Since 2012 Lauren "Lulu" Loomis and her husband, Robert Tucker, have built a loyal following of herbivores and omnivores alike with their vegan food truck, Lulu's Local Eatery. This May they built on that success by opening a brick-and-mortar, fast-casual restaurant of the same name. The new Lulu's Local Eatery (3201 South Grand Boulevard; 314-357-7717) features many of the truck's offerings, as well as an expanded menu made possible by a full-size, permanent kitchen.
Lulu's carries its eco-friendly philosophy throughout the restaurant; Loomis and Tucker incorporated environmentally friendly materials into the build out of the restaurant, resulting in a rustic, organic feel to the space. The focal point of the room is a large mural made out of moss (handcrafted by Loomis) that makes the wall look like a living, vertical garden.
Tucker used repurposed wood pallets to panel the area around the counter where diners order. The room is simply appointed with a few small tables and local artwork. The place to be, though, is the patio — a shabby-chic hodgepodge of wrought-iron and wooden tables, file cabinets and pallets turned into planters. Vine-filled trellises sprout a bounty of fresh vegetables, and Loomis is more than happy to show her guests around the garden. It's a leafy oasis set apart from the hustle and bustle of South Grand — and if you catch her when she is out tending her plants, Loomis will even give you a guided tour.
We started with the buffalo cauliflower bites — ordered at the counter and delivered by a server — an appetizer of whole-wheat-battered florets fried in peanut oil. The crispy nuggets were tossed in a piquant buffalo sauce to create a satisfying alternative to boneless chicken wings. The side of housemade ranch dressing was a cool counterpoint to the spice, though it tasted more like tzatziki than ranch.

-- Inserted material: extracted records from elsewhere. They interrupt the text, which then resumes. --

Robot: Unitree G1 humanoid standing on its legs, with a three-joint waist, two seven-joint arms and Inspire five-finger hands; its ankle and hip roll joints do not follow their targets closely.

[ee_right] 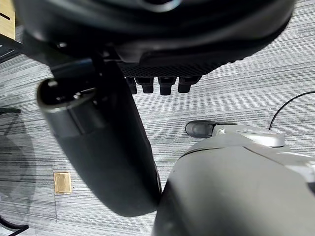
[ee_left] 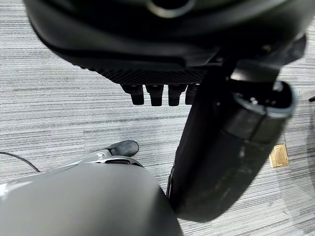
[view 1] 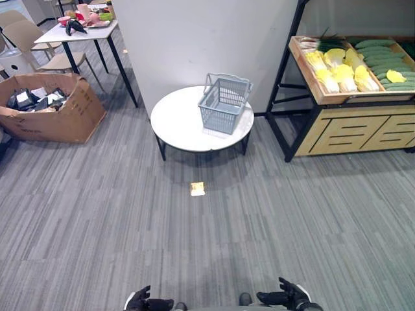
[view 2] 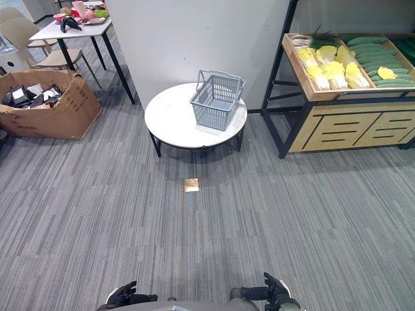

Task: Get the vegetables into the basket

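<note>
Vegetables (view 1: 353, 65): yellow and green produce lying in a slanted wooden tray on the display stand (view 1: 353, 129), far right, against the wall. Green pieces fill the right part of the tray, yellow pieces the left and middle.
Basket (view 1: 224, 102): grey plastic, upright, handles raised, standing on the right half of the round white table (view 1: 178, 123). Nothing can be seen inside it.
Basket to vegetables: well apart; the stand's black frame post stands between them.
Left hand (view 1: 148, 302): low at the bottom edge, over the carpet, far from table and stand. Fingers relaxed and straight in the left wrist view, holding nothing.
Right hand (view 1: 285, 297): low at the bottom edge, over the carpet. Fingers relaxed and straight in the right wrist view, holding nothing.
Floor plate (view 1: 198, 189): small brass square in the grey carpet, between the hands and the table.
Cardboard box (view 1: 55, 107): open, on the floor at far left, holding dark packed items.
Side table (view 1: 78, 32): white, black legs, far left rear, with cups and small items on top; beige chairs (view 1: 29, 39) beside it.
Wall panel (view 1: 207, 39): white, directly behind the round table.
</note>
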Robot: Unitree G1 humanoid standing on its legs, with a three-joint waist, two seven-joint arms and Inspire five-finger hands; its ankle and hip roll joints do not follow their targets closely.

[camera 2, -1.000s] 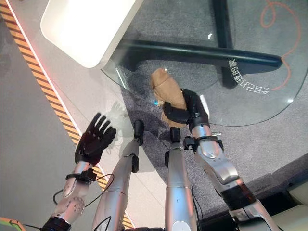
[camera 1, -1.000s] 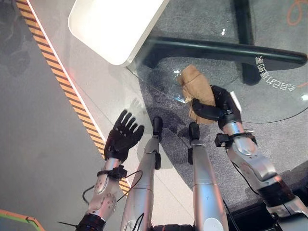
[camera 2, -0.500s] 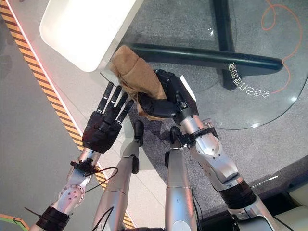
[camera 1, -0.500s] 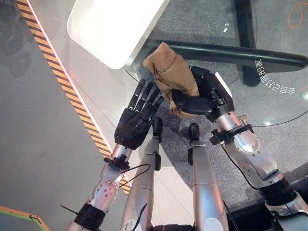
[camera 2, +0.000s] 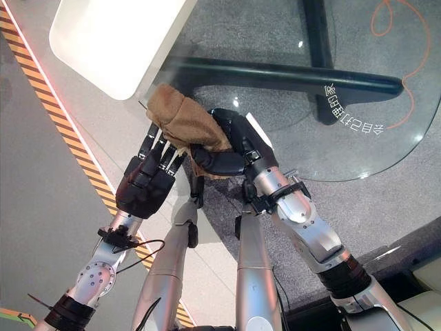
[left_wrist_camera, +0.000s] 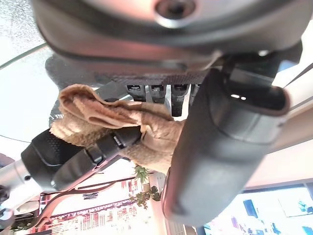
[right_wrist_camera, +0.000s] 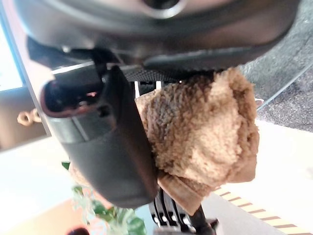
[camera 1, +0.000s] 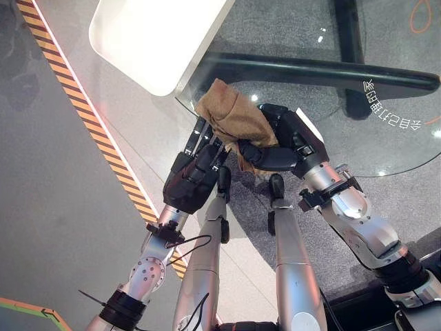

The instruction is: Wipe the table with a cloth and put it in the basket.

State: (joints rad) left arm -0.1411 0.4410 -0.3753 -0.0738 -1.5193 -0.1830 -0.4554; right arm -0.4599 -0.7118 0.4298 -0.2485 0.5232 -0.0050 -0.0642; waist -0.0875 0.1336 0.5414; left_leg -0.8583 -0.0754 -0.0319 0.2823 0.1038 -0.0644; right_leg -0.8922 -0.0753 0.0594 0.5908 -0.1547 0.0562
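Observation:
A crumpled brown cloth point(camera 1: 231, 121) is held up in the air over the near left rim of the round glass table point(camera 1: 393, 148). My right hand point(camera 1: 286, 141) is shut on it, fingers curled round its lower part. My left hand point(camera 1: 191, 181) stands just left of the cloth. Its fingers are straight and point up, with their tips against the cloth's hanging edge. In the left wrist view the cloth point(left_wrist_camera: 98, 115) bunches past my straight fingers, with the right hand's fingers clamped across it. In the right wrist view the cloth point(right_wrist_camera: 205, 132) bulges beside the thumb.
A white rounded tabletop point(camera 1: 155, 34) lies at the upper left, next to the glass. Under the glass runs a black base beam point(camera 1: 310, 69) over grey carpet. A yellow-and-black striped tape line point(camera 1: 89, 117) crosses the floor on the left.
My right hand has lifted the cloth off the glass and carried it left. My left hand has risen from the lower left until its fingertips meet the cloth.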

Lulu's "all natural" version of the tater tot is basic, dressed up with a dusting of Southwestern-spiced seasoning. Vegan mayonnaise substitutes can often be gritty and thin, but this side of smoky chipotle dressing was surprisingly creamy. The avocado-boat appetizer, stuffed with Mexican quinoa salad, was an excellent interplay of texture. From the ripe, creamy avocado to the crunchy quinoa pearls dressed with onions, tomatoes and a bright vinaigrette, this dish could have been a meal unto itself.
A simple kale salad was the perfect counterpoint to the bevy of rich appetizers (an odd need considering that nothing we'd eaten so far contained cheese, dairy or animal fat). Lulu's uses fresh-from-the-garden baby greens that are extra tender. The salad was tossed with tart cranberries, shredded carrots, sunflower seeds and vinaigrette for a refreshing intermezzo.
Lulu's "Buffalo Blue Burger" (a name I found quirky, given there is no blue cheese to speak of) is a thick patty of lightly fried sweet potatoes and black beans, doused in buffalo sauce and served on a pretzel bun. The sandwich is dressed with red onions, greens and ranch that did little to squelch the heat of this deliciously blazing sandwich.
I preferred the sweet potato in the burger to the sweet-potato falafel. The fritters were more like croquettes than traditional chickpea falafel and would have benefited from more crunch. However, the potatoes had excellent, lightly spiced flavor and were served over pita with a basic salad of onions, greens, tomatoes and tzatziki.
My favorite dish at Lulu's is the Buddha bowl, a stir-fry of red peppers, carrots, green onions and marinated tofu served over silky, thick udon noodles. A housemade sweet-and-spicy peanut sauce clung to the pasta, and crushed peanuts gave the dish a dash of salt and texture.
Loomis and Tucker planted the seeds of Lulu's Local Eatery with the food truck. Now that it has been allowed to take permanent root, we are seeing it truly flourish.